Я все еще чувствую, что она наблюдает за мной. Анна-Мать. Анна-Антигона. Женщина за сорок.
У нее нет своей жизни — только моя. Бедная малютка Анна! Когда она была в Англии, я предупреждал ее, что Джонс — настоящий бабник, и глупейшим образом изводил себя, представляя, как они будут ездить на пикники. Но она вернулась влюбленная в сожительницу Джонса, Лоэ Канн! Бог ты мой! Я проводил курс с ними обеими и тоже ведь любил Лоэ. Она была жизнерадостным, очаровательным созданием. Я специально поехал то ли в Прагу, то ли в Будапешт на ее свадьбу — она выходила замуж за одного американца — и даже написал обо всем этом Джонсу. Я сказал, что мне он понравился, этот американец. Фамилия американца, помнится, тоже была Джонс.
Мы выпили пенистого шампанского за невесту — Джонс и я. Джонсу она оказалась не по зубам. Позыв к повторению.
Неужели друг Лу Саломе{15}, Ницше, прав, когда утверждает, что мы все бесконечно повторяемся. Начнусь ли я вновь в Моравии?
О, Боже! Вся эта боль и радость. В этом Эдеме. На иврите это слово означает радость. То же самое, что Фрейд по-немецки.
глава 3
И снова Анна склоняется надо мной в темноте. Кажется, я стонал. Она смачивает мне лоб фланелевой тряпочкой. У нее такое мягкое прикосновение. Я хватаю ее за другую руку.

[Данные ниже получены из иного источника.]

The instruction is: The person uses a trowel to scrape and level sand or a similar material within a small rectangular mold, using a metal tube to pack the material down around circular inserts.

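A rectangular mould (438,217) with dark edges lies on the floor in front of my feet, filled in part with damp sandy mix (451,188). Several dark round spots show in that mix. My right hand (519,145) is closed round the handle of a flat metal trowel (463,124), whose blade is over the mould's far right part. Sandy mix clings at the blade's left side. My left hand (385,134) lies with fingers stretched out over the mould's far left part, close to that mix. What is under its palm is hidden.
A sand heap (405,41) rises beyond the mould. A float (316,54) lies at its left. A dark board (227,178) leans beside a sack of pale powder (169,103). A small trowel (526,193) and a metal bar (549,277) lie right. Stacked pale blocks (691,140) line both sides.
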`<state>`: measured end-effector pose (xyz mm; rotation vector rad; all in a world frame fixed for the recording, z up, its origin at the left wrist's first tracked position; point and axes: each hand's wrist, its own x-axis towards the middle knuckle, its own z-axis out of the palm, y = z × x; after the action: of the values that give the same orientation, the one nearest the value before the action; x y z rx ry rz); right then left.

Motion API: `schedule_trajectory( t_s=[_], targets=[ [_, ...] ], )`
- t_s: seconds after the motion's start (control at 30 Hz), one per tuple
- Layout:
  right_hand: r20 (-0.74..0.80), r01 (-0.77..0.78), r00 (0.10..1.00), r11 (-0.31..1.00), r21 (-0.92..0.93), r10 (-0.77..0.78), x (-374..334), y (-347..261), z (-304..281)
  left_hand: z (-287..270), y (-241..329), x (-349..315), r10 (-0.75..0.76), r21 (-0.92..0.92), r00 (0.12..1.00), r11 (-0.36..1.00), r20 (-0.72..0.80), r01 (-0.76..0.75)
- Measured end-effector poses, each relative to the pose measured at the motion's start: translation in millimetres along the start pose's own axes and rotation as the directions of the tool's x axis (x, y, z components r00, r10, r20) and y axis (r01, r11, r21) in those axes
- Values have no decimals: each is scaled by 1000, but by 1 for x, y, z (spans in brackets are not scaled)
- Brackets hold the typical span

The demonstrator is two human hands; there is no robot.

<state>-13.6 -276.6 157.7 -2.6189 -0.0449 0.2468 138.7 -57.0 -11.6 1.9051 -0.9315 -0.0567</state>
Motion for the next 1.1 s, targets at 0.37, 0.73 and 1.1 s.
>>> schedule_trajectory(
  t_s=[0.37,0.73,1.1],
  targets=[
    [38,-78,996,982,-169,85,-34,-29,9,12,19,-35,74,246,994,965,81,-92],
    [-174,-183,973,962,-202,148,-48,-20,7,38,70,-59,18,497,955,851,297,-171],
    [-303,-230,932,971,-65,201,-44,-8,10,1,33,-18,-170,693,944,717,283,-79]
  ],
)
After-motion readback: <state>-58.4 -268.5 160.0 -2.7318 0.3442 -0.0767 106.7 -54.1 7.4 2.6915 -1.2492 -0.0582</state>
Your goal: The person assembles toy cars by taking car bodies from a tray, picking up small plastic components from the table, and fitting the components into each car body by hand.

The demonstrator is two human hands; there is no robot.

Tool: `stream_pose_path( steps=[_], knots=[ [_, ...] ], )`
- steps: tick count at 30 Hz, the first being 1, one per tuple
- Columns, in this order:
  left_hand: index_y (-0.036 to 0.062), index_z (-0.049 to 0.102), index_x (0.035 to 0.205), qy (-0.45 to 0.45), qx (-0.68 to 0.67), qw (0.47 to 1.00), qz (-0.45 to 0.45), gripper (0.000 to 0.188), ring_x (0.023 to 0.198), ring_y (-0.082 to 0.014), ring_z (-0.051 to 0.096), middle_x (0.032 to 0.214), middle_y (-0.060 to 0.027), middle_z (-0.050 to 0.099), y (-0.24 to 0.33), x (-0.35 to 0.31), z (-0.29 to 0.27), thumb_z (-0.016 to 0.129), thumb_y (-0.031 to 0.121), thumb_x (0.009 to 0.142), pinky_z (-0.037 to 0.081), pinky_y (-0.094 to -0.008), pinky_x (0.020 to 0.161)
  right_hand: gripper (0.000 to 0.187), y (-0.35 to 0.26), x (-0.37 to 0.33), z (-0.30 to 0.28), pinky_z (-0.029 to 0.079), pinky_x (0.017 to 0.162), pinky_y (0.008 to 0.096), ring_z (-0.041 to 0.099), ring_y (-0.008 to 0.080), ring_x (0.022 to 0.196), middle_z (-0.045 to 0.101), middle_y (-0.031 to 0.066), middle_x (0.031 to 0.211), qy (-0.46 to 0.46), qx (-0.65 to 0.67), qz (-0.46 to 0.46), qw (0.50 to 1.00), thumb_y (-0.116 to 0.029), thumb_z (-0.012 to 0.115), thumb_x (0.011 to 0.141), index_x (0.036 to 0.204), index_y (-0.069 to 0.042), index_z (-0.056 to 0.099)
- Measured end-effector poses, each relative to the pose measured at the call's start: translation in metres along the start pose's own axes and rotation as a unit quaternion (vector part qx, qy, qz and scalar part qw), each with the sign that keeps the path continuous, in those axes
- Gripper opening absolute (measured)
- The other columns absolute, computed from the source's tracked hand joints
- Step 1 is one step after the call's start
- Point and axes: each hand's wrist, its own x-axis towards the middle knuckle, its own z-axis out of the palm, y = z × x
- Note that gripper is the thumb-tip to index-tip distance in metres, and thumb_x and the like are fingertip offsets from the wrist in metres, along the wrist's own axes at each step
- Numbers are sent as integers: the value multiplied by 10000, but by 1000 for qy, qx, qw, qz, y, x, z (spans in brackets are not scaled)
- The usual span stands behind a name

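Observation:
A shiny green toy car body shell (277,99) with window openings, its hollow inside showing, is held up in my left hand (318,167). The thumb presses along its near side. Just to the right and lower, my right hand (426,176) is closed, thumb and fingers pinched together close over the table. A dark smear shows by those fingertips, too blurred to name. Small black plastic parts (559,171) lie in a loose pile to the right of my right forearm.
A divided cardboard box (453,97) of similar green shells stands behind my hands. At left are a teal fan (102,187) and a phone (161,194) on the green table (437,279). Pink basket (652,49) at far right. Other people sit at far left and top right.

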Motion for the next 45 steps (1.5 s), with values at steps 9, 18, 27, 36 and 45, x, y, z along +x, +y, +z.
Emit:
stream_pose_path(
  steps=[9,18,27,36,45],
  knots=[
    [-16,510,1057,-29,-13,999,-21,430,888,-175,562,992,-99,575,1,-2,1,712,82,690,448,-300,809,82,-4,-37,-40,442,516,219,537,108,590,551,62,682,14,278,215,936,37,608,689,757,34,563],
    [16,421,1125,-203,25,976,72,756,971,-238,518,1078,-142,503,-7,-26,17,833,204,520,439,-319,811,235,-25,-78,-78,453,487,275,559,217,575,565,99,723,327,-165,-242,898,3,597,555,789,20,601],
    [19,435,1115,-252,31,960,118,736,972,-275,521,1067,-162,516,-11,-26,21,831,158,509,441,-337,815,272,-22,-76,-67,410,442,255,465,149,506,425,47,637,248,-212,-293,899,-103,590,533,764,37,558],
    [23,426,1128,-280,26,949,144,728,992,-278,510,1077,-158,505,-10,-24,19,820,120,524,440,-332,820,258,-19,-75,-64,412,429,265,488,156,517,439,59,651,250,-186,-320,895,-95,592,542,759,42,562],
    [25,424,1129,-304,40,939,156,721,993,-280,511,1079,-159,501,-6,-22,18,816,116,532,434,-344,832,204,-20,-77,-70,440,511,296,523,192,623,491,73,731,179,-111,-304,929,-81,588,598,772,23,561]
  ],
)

— Завтра, — заплетающимся языком говорю я. — Это стало бессмысленным, дорогая.
— Нет, папа, прошу тебя. Не завтра. Послезавтра.
— Ну ладно, посмотрим. Может, я смогу вынести еще один день.
Она утыкается лицом в мою ладонь, и я чувствую ее слезы.
На рассвете приходит Шур. Я говорю ему: «Еще нет», и он кивает. Когда он наполняет шприц, я шепчу: «Не переборщите».
С ним женщина по имени Марта. У нее печальные глаза, седые волосы и впалые щеки. Она напоминает мне Анну, только у Анны волосы черные, а глаза все еще горят огнем, который мог бы привлечь мужчин. Я обидел Марту. Я назвал ее нашей служанкой, но это неверно; Марта, конечно, моя жена. Когда-то давным-давно я писал ей страстные письма, умоляя хранить мне верность.
В эти воспоминания неизбежно вкрадываются ошибки. Кажется, я назвал своего отца Иосифом, хотя на самом деле его имя было Якоб. Наоборот, это я, будучи его старшим сыном от Амалии, всегда отождествлял себя с Иосифом. Наверно, мне трудно представить себе, что мой тихий отец (как-то раз гой сбил с него шапку, и отец полез за ней в канаву) станет бороться с ангелом.{16}
Еще более странной ошибкой в этом повествовании является то, что нашу верную служанку Паулу я стал называть Паули{17}. Хотя Паули родился в Вене в 1900 году, когда появилось мое «Толкование сновидений», я не уверен, что вообще когда-либо встречался с ним. Но Эйнштейн рекомендовал мне его статью, написанную для энциклопедии, в качестве лучшего популярного изложения теории относительности. Я попытался было раздобыть эту энциклопедию, но оказалось, что найти ее нелегко, и я отказался от этой затеи. Однако имя Паули с тех пор возникало еще несколько раз. Помню, как-то мне рассказали о ссоре, случившейся между Паули и Бором во время публичной лекции в Дании. Паули выдвигал какую-то новую идею в квантовой физике (вообще-то мне кажется, что на самом деле это была концепция множественного, всеобщего коитуса, о которой первыми заговорили каббалисты), но тут Бор вскочил со своего места и воскликнул: «Эта идея недостаточно безумна, чтобы быть правильной!» А Паули возразил: «Нет, она достаточно безумна!»